• [YOUR OBJECTIVE]: Give back only the lines in the records below from the one with "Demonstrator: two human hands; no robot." to the one with "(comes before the", both inclusive, word for word.

+++++

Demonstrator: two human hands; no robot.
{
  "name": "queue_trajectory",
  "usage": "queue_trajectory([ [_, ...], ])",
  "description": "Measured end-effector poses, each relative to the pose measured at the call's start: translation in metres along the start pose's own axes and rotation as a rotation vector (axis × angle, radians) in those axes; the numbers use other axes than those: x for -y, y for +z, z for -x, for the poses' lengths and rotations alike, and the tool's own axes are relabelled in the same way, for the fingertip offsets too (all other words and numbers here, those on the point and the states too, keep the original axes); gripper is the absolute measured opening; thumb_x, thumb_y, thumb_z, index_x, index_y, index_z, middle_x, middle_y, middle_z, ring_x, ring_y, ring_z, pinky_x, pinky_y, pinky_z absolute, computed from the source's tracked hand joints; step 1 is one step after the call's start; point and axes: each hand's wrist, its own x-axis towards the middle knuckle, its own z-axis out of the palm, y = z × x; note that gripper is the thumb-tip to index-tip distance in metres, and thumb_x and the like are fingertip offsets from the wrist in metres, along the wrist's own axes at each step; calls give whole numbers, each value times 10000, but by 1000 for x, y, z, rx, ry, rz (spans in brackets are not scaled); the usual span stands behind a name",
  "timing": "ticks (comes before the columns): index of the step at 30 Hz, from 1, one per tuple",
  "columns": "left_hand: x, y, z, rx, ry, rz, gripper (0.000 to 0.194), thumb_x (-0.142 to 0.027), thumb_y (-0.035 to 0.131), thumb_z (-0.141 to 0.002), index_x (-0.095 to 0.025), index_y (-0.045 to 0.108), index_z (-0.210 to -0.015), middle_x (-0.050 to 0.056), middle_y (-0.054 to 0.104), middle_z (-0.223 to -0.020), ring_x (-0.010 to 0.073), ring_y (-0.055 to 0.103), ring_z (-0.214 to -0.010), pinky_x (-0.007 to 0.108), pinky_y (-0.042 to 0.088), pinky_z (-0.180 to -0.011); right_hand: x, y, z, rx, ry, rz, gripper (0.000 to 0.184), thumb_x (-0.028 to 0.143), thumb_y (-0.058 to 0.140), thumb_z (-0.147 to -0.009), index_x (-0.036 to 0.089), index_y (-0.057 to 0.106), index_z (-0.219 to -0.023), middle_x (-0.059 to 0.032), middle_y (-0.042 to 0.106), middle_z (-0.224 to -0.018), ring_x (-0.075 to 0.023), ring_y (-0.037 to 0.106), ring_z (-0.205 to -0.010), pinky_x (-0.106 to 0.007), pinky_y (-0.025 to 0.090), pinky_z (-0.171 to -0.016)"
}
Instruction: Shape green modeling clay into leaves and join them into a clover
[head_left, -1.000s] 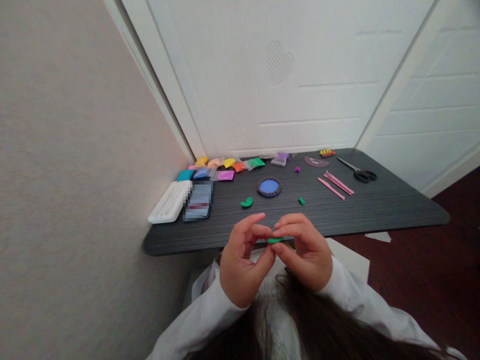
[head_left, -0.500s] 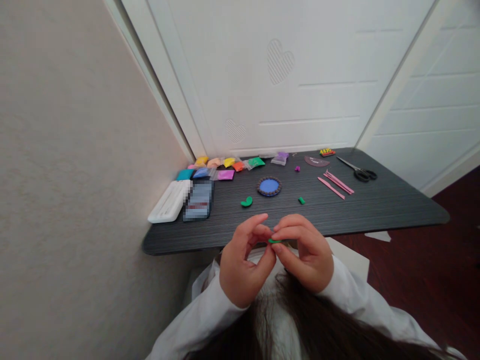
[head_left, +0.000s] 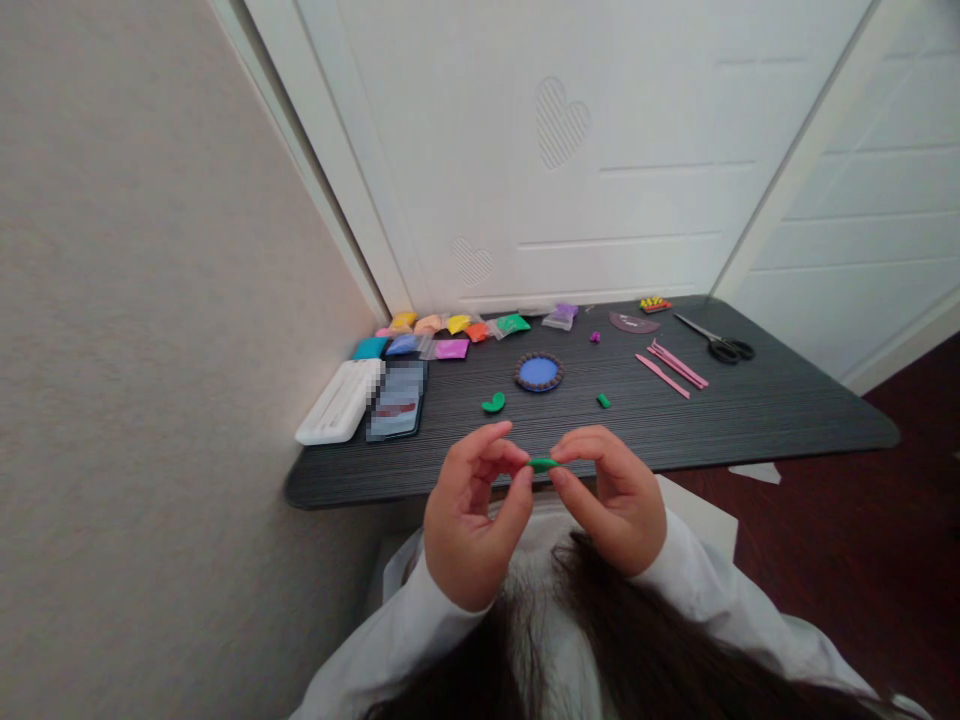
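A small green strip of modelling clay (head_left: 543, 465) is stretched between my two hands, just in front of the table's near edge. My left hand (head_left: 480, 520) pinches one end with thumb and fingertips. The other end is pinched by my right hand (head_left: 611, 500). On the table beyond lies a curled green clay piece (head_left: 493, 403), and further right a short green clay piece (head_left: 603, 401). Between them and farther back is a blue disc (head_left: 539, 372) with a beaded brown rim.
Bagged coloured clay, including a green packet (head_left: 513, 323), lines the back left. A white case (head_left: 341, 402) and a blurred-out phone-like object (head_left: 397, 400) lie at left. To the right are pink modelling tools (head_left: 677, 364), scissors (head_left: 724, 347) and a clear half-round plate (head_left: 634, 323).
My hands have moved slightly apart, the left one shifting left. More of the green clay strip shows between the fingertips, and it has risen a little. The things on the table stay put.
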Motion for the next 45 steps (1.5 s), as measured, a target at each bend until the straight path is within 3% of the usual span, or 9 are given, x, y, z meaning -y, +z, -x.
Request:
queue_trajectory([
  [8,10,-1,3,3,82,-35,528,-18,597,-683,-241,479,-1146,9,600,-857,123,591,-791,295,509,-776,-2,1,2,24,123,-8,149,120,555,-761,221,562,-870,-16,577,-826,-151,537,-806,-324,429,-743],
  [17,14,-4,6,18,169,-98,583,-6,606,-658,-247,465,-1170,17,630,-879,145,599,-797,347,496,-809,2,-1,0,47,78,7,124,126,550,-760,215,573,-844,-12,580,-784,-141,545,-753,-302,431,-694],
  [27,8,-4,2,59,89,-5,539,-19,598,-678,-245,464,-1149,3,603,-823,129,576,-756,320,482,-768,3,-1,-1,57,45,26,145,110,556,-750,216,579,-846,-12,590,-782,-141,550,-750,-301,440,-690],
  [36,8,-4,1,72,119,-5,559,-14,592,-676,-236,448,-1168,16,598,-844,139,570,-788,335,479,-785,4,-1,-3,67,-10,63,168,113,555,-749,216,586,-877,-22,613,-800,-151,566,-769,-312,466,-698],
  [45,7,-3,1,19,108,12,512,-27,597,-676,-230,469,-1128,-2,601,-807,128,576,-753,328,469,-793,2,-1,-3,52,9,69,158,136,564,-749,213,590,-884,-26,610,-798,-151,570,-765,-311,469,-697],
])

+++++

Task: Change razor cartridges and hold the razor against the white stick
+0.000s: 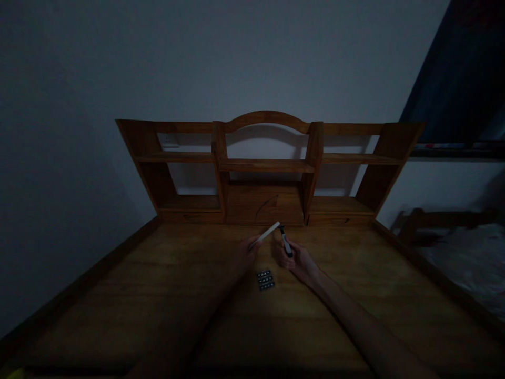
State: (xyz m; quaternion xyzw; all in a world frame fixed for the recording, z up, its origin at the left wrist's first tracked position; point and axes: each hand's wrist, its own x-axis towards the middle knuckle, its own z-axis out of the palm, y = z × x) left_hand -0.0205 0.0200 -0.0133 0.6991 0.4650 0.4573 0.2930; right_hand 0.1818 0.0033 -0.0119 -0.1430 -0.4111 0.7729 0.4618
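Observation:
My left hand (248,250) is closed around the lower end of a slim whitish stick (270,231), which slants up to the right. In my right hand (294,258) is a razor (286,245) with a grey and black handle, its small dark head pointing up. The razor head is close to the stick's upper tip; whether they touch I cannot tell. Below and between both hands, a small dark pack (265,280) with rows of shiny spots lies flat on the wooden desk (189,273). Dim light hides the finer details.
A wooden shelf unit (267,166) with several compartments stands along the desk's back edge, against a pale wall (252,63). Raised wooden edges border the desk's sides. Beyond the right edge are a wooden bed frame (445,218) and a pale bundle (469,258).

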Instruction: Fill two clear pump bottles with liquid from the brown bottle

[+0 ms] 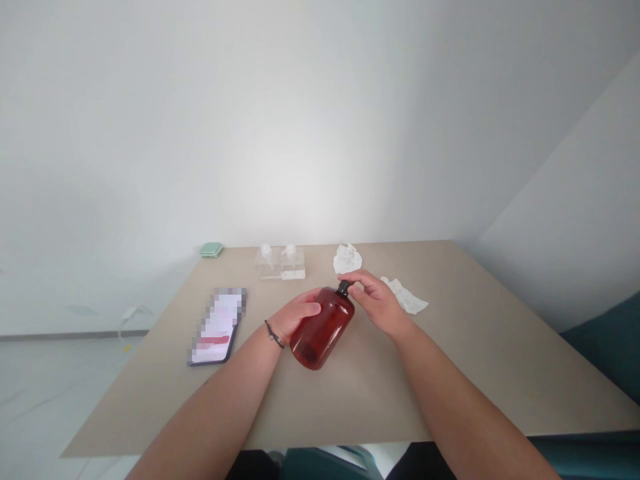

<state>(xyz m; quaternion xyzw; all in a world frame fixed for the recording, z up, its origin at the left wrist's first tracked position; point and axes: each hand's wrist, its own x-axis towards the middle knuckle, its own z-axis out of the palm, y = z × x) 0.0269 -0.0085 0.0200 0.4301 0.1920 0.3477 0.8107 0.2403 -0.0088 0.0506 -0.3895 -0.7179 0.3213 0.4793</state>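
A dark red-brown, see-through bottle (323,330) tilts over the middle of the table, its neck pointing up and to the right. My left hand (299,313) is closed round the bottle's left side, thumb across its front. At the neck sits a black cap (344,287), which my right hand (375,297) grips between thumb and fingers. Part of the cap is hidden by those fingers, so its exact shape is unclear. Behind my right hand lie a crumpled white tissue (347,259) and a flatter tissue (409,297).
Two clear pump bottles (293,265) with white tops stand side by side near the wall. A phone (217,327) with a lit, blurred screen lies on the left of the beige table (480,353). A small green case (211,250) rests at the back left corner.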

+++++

• [SOLUTION TO THE EXERCISE]:
Demonstrator: two human hands; no robot.
{
  "name": "queue_trajectory",
  "usage": "queue_trajectory([ [_, ...], ])",
  "description": "Measured end-effector poses, each relative to the pose measured at the call's start: translation in metres along the start pose's own axes and rotation as a rotation vector (axis × angle, radians) in those axes; the numbers use other axes than those: x for -y, y for +z, z for -x, for the poses' lengths and rotations alike, and the tool's own axes are relabelled in the same way, for the fingertip offsets too (all other words and numbers here, those on the point and the states too, keep the original axes); gripper is the absolute measured opening; thumb_x, thumb_y, thumb_z, index_x, index_y, index_z, middle_x, middle_y, middle_z, ring_x, ring_y, ring_z, pinky_x, pinky_y, pinky_z absolute, computed from the source's tracked hand joints; step 1 is one step after the call's start; point and axes: each hand's wrist, its own x-axis towards the middle knuckle, its own z-axis out of the palm, y = z × x; note that gripper is the thumb-tip to index-tip distance in metres, and thumb_x and the like are fingertip offsets from the wrist in metres, along the wrist's own axes at each step; calls give whole numbers, each value times 10000, but by 1000 for x, y, z, rx, ry, rz (spans in brackets are not scaled); the usual span stands behind a name",
  "timing": "ticks (comes before the columns): index of the step at 30 Hz, from 1, one per tuple",

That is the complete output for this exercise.